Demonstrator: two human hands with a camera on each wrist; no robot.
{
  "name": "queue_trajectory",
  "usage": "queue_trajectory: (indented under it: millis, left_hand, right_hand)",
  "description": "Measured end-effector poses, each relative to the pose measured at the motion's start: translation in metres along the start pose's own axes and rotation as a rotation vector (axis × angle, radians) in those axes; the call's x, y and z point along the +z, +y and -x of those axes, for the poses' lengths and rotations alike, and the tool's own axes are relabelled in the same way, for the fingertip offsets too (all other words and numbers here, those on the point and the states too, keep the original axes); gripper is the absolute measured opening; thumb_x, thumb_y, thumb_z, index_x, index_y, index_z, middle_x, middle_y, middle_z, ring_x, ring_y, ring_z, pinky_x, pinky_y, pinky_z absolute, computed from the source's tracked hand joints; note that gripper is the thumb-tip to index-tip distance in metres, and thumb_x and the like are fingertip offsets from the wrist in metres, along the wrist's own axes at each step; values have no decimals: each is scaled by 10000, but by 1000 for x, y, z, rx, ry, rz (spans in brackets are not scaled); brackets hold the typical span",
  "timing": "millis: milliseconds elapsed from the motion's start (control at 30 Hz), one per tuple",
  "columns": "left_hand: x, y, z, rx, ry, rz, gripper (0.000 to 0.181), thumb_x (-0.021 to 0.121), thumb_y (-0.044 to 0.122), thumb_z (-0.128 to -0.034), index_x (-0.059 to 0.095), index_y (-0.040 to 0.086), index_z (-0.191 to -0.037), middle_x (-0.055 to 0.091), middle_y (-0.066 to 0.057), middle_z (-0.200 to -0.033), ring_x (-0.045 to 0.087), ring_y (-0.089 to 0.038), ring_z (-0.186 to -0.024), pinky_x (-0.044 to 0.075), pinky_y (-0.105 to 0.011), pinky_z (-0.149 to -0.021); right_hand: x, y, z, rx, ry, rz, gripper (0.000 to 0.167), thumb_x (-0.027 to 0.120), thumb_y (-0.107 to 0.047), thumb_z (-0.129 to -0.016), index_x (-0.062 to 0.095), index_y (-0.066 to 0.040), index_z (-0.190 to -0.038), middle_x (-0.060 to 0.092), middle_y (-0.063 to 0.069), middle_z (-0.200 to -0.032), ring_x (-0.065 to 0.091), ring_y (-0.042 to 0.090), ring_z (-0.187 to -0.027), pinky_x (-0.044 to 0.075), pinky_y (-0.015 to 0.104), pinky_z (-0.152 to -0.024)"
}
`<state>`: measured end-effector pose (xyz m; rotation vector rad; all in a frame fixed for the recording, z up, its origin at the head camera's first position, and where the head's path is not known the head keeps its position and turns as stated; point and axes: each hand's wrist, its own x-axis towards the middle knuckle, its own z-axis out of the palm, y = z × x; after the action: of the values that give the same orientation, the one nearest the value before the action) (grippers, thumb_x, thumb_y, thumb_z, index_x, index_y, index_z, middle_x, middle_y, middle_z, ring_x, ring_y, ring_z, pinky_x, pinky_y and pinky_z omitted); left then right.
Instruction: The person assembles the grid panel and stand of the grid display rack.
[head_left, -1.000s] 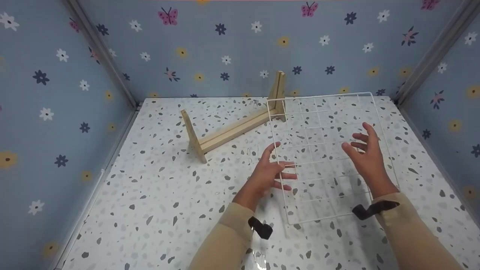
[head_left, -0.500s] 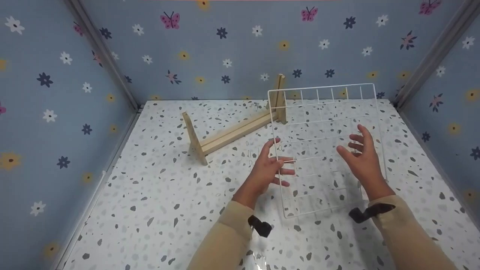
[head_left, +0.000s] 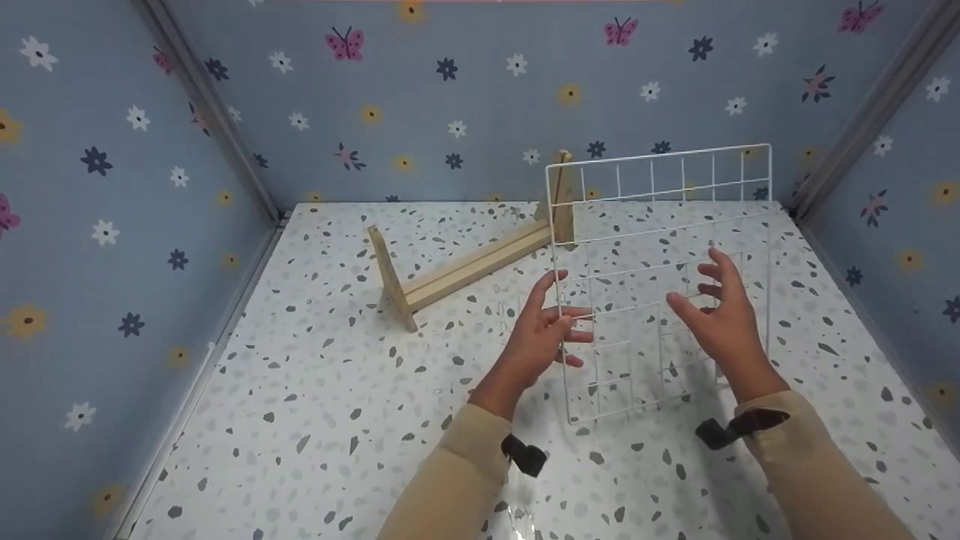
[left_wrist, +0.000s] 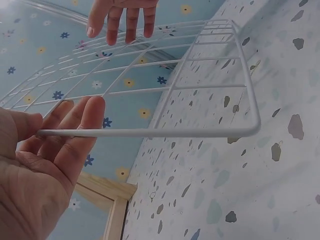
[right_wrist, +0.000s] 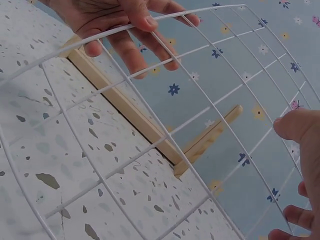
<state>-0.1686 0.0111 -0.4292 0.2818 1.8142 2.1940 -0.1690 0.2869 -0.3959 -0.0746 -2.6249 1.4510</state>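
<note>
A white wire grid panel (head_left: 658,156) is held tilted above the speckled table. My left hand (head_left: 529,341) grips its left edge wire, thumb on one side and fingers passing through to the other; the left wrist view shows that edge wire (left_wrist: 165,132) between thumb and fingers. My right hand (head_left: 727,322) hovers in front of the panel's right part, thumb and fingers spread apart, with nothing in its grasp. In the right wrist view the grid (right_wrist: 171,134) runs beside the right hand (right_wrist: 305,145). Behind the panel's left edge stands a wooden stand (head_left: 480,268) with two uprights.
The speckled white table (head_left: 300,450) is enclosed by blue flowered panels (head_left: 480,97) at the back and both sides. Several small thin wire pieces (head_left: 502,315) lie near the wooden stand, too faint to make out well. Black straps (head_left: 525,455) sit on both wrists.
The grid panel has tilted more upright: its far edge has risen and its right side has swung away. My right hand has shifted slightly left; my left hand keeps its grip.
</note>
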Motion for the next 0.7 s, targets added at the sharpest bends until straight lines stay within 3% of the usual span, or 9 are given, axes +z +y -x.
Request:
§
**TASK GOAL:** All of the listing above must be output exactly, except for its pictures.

**SOLUTION TO THIS EXERCISE:**
Demonstrator: two human hands with a camera on each wrist; no robot.
{
  "name": "queue_trajectory",
  "usage": "queue_trajectory: (indented under it: millis, left_hand, right_hand)",
  "description": "Measured end-effector poses, each relative to the pose measured at the motion's start: translation in metres along the start pose's own axes and rotation as a rotation vector (axis × angle, radians) in those axes; the call's x, y and z point along the +z, +y and -x of those axes, for the poses' lengths and rotations alike, and the tool's own axes are relabelled in the same way, for the fingertip offsets too (all other words and numbers here, those on the point and the states too, keep the original axes); gripper is the absolute measured opening; thumb_x, thumb_y, thumb_z, index_x, index_y, index_z, middle_x, middle_y, middle_z, ring_x, ring_y, ring_z, pinky_x, pinky_y, pinky_z absolute, computed from the source's tracked hand joints; note that gripper is the thumb-tip to index-tip distance in metres, and thumb_x and the like are fingertip offsets from the wrist in metres, along the wrist's own axes at each step; values have no decimals: each is scaled by 10000, but by 1000 for x, y, z, rx, ry, rz (spans in brackets are not scaled); brackets hold the typical span",
  "timing": "millis: milliseconds elapsed from the motion's start (control at 30 Hz), one per tuple",
  "columns": "left_hand: x, y, z, rx, ry, rz, gripper (0.000 to 0.181), thumb_x (-0.021 to 0.121), thumb_y (-0.044 to 0.122), thumb_z (-0.128 to -0.034), index_x (-0.059 to 0.095), index_y (-0.040 to 0.086), index_z (-0.191 to -0.037), middle_x (-0.055 to 0.091), middle_y (-0.066 to 0.057), middle_z (-0.200 to -0.033), ring_x (-0.045 to 0.087), ring_y (-0.089 to 0.038), ring_z (-0.186 to -0.024), pinky_x (-0.044 to 0.075), pinky_y (-0.105 to 0.011), pinky_z (-0.149 to -0.021); right_hand: x, y, z, rx, ry, rz, gripper (0.000 to 0.167), thumb_x (-0.027 to 0.120), thumb_y (-0.107 to 0.047), thumb_z (-0.129 to -0.016), index_x (-0.062 to 0.095), index_y (-0.066 to 0.040), index_z (-0.190 to -0.038), middle_x (-0.060 to 0.092), middle_y (-0.063 to 0.069), middle_z (-0.200 to -0.032), ring_x (-0.065 to 0.091), ring_y (-0.042 to 0.090), ring_z (-0.187 to -0.027), pinky_x (-0.044 to 0.075), pinky_y (-0.015 to 0.104), pinky_z (-0.152 to -0.024)"
}
`<state>`: measured end-effector pose (xyz m; rotation vector rad; all in a frame fixed for the recording, z up, its origin at the head camera's first position, and where the head's path is not known the head keeps its position and turns as stated; point and axes: each hand's wrist, its own x-axis towards the middle knuckle, its own z-axis out of the palm, y = z × x; after the action: of the values that give the same orientation, the one nearest the value before the action) (grippers, thumb_x, thumb_y, thumb_z, index_x, index_y, index_z, middle_x, middle_y, middle_z, ring_x, ring_y, ring_z, pinky_x, pinky_y and pinky_z omitted); left then right.
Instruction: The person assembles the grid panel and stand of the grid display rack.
[head_left, -1.000s] 
[head_left, -0.500s] 
[head_left, +0.000s] 
[left_wrist, +0.000s] 
[right_wrist, +0.000s] 
<state>-0.1686 0.0111 -0.4292 0.2818 1.8142 2.1940 -0.1690 0.2869 -0.3959 -0.0746 -2.6249 1.4510</state>
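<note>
A white wire grid panel (head_left: 658,156) is held tilted above the speckled table. My left hand (head_left: 529,341) grips its left edge wire, thumb on one side and fingers passing through to the other; the left wrist view shows that edge wire (left_wrist: 165,132) between thumb and fingers. My right hand (head_left: 727,322) hovers in front of the panel's right part, thumb and fingers spread apart, with nothing in its grasp. In the right wrist view the grid (right_wrist: 171,134) runs beside the right hand (right_wrist: 305,145). Behind the panel's left edge stands a wooden stand (head_left: 480,268) with two uprights.
The speckled white table (head_left: 300,450) is enclosed by blue flowered panels (head_left: 480,97) at the back and both sides. Several small thin wire pieces (head_left: 502,315) lie near the wooden stand, too faint to make out well. Black straps (head_left: 525,455) sit on both wrists.
The grid panel has tilted more upright: its far edge has risen and its right side has swung away. My right hand has shifted slightly left; my left hand keeps its grip.
</note>
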Motion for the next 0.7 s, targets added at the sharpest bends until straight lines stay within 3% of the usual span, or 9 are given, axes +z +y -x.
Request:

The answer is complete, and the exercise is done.